第2章 日常に融けゆく
「爆豪くん、優勝おめでとう。」
表彰式も終わり、一人になった爆豪くんの元を訪れた。表彰式よりは大分冷静さを取り戻してはいたけど、機嫌は悪いままのようだった。表彰式でのあの爆豪くんのすがと言ったら、もう本当に凄かった。最終種目での結果に納得のいかなかった爆豪くんは、目を覚ましてからも暴れ続け、手の付けられない状態で、その処置としてガチガチに体を拘束され、言葉を発せられないようにマスクもつけられてた。縛られて表彰台に立つ人なんて初めて見た。オールマイトから差し出されたメダルも首にかけるのを拒み、口に咥えさせられてたもんな。
「お前、なんつー怪我だよ!」
「最終種目終わってそのままこっち直行だったから。」
私の怪我を見るなり、ぐっと下唇を噛み締める爆豪くん。爆豪くんは私に一太刀も入れられないのに、三年生相手だとこうも簡単に怪我をしてしまう私を見てそれを悔しく思ったのだと思う。そんな爆豪くんの常に前を見る姿勢に私は凄く惹かれてる。爆豪くんがあと二年早く生まれてくれてたら、もっと楽しかったんだろうな。爆豪くんと出会ってからそればっかりだ。
「…とっとと行くぞ。」
そう言って私は爆豪くんに担がれた。それは女の子の憧れのお姫様抱っこや、おんぶなどではなく、俵担ぎ。私は米か。
「爆豪くんって何だかんだ言って優しいよね。」
「落とすぞ。」
表彰式ではあんなんだったけど、私は爆豪くんにヒーローっていう職業はピッタリだと思うよ。そう思ったけど、それは口にしなかった。それを言えば冗談ではなく本当に落とされると思ったからだ。

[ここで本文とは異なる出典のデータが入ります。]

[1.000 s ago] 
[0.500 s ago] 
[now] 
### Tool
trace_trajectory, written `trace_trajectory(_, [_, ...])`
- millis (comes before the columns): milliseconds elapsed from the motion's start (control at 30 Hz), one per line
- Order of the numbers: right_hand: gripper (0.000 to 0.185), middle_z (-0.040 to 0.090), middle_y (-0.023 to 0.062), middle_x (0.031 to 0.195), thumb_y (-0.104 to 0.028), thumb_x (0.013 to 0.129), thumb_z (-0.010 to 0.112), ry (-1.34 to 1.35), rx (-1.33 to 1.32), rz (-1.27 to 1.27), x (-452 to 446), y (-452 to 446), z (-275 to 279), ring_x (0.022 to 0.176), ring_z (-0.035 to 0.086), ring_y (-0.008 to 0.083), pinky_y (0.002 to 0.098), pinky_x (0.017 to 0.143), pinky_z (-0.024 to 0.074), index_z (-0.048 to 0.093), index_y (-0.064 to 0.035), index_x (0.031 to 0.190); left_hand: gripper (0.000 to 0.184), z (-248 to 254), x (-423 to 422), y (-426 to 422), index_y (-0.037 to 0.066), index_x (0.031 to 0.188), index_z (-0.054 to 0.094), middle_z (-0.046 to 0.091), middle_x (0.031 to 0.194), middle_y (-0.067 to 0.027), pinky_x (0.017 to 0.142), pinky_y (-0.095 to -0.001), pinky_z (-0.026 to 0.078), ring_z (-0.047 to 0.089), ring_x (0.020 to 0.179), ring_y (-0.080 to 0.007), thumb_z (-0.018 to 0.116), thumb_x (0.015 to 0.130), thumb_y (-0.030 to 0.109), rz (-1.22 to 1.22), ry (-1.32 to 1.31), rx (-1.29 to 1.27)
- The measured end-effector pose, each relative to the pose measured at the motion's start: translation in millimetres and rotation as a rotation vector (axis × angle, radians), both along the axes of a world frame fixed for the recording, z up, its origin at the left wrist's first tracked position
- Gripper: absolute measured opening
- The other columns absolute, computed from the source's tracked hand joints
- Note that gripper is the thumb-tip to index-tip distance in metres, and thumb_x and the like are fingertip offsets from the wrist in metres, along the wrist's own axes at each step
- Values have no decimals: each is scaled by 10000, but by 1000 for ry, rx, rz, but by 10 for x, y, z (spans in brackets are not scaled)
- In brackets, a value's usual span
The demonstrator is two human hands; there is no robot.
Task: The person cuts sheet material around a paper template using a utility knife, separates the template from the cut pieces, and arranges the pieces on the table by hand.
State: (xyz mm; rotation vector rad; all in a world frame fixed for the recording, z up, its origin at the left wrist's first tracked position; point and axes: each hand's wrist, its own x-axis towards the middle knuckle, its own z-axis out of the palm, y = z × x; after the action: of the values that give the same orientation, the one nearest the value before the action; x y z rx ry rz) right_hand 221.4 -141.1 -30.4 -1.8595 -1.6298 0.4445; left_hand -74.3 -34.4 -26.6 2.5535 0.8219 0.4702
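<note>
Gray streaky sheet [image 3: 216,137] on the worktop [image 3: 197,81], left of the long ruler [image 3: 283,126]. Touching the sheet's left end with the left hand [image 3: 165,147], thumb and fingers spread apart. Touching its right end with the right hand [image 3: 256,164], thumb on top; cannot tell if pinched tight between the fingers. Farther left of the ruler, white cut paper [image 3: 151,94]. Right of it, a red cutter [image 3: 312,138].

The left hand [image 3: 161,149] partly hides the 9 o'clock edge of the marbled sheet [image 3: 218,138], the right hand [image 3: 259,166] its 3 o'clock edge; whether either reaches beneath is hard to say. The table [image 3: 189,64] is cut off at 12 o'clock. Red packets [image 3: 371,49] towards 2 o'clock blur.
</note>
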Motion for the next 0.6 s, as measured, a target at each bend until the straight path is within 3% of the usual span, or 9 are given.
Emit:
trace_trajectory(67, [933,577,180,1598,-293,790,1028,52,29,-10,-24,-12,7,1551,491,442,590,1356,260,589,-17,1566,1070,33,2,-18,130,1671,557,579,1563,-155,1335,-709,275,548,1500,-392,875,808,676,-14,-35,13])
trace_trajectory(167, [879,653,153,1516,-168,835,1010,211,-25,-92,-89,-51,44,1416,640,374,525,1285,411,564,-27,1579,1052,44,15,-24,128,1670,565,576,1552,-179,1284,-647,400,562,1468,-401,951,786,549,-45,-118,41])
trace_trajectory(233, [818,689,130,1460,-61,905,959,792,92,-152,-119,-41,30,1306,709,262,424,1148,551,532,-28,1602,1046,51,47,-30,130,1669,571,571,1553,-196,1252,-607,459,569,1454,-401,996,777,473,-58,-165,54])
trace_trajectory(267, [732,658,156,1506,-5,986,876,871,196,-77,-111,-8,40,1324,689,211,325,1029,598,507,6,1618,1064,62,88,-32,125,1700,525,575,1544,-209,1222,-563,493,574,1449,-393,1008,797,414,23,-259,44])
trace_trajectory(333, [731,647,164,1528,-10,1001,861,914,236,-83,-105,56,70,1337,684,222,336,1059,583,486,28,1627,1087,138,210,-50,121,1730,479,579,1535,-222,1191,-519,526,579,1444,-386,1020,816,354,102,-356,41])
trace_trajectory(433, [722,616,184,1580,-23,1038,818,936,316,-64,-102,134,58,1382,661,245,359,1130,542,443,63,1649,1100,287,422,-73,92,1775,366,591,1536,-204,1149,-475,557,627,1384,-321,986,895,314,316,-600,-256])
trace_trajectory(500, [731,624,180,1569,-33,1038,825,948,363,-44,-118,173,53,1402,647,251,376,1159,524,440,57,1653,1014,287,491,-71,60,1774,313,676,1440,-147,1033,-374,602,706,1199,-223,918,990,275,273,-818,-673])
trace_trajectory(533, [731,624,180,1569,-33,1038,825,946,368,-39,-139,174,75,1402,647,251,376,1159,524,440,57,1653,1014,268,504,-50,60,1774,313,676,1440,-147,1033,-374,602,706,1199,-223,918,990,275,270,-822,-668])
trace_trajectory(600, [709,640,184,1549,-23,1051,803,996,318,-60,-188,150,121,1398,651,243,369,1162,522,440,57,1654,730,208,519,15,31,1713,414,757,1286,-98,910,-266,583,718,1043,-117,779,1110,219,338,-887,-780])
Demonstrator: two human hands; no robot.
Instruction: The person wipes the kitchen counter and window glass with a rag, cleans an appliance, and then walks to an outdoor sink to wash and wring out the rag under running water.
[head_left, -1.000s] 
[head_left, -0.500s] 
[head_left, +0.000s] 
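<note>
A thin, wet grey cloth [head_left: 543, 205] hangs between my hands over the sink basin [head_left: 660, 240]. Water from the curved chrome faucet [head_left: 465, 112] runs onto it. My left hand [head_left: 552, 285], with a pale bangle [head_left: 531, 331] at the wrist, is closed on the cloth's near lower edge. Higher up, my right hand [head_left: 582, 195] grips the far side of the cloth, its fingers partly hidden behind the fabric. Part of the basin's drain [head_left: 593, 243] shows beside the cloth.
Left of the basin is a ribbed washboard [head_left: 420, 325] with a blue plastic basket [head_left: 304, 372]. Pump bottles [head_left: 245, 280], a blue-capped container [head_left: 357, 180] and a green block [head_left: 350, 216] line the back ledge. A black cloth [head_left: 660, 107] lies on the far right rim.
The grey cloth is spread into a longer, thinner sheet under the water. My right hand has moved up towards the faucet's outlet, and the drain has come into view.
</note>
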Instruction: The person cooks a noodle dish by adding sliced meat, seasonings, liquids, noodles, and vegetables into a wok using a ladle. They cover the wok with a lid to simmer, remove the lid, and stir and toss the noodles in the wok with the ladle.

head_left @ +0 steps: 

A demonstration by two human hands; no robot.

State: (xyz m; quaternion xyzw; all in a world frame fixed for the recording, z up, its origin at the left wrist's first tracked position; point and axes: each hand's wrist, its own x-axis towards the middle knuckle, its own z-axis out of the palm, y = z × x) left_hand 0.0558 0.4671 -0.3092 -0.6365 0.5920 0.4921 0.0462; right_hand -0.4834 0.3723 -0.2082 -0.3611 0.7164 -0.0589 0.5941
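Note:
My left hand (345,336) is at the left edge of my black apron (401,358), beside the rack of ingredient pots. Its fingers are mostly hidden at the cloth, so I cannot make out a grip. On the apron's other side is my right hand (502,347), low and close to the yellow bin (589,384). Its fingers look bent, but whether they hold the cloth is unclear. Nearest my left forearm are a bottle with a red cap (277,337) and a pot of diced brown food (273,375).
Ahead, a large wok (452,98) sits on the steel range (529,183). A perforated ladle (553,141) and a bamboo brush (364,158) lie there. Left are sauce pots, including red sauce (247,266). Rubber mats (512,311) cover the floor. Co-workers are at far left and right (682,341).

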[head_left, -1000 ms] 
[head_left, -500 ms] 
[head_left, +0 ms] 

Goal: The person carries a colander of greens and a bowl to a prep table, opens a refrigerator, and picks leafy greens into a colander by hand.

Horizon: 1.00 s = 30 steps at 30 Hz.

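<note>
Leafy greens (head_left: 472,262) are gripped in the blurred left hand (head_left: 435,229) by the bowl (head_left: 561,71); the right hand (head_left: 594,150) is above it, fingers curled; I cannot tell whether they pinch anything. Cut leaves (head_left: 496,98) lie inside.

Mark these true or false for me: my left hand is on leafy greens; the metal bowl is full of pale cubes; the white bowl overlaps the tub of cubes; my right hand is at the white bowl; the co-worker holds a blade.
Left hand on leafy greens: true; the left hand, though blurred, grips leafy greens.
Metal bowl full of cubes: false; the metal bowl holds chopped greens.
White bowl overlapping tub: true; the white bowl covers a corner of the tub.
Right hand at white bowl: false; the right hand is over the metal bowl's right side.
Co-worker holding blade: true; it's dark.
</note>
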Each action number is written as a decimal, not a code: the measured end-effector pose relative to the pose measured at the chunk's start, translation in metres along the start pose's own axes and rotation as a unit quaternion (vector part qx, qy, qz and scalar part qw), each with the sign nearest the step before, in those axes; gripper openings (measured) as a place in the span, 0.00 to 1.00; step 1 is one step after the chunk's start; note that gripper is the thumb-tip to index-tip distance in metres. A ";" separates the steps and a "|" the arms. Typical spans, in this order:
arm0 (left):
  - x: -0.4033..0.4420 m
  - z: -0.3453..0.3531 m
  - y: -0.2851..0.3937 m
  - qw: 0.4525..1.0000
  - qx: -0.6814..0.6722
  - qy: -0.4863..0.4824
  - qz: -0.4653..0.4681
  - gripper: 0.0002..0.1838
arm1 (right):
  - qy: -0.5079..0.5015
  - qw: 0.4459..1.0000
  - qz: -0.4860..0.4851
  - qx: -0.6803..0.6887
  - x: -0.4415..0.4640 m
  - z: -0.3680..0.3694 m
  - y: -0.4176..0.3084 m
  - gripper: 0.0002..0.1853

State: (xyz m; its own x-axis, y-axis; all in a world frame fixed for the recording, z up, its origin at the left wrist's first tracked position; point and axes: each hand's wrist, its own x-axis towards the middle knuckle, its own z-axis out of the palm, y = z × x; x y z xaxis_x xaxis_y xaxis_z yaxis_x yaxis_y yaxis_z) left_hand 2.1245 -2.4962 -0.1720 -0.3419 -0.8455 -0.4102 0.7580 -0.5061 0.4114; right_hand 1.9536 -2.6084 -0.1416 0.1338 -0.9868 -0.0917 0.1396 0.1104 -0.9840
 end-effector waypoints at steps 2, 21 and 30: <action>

爆豪くんに俵担ぎをされリカバリーガールの元に連れていかれ、リカバリーガールのおかげで、額の傷も骨折も直ぐに治った。そしてそのまま爆豪くんと別れ、家に帰り、今日の雄英体育祭の一年生の録画を見た。雄英体育祭で奮起する爆豪くんの姿を見て、やっぱり爆豪くんっていいなあ、と改めて思った。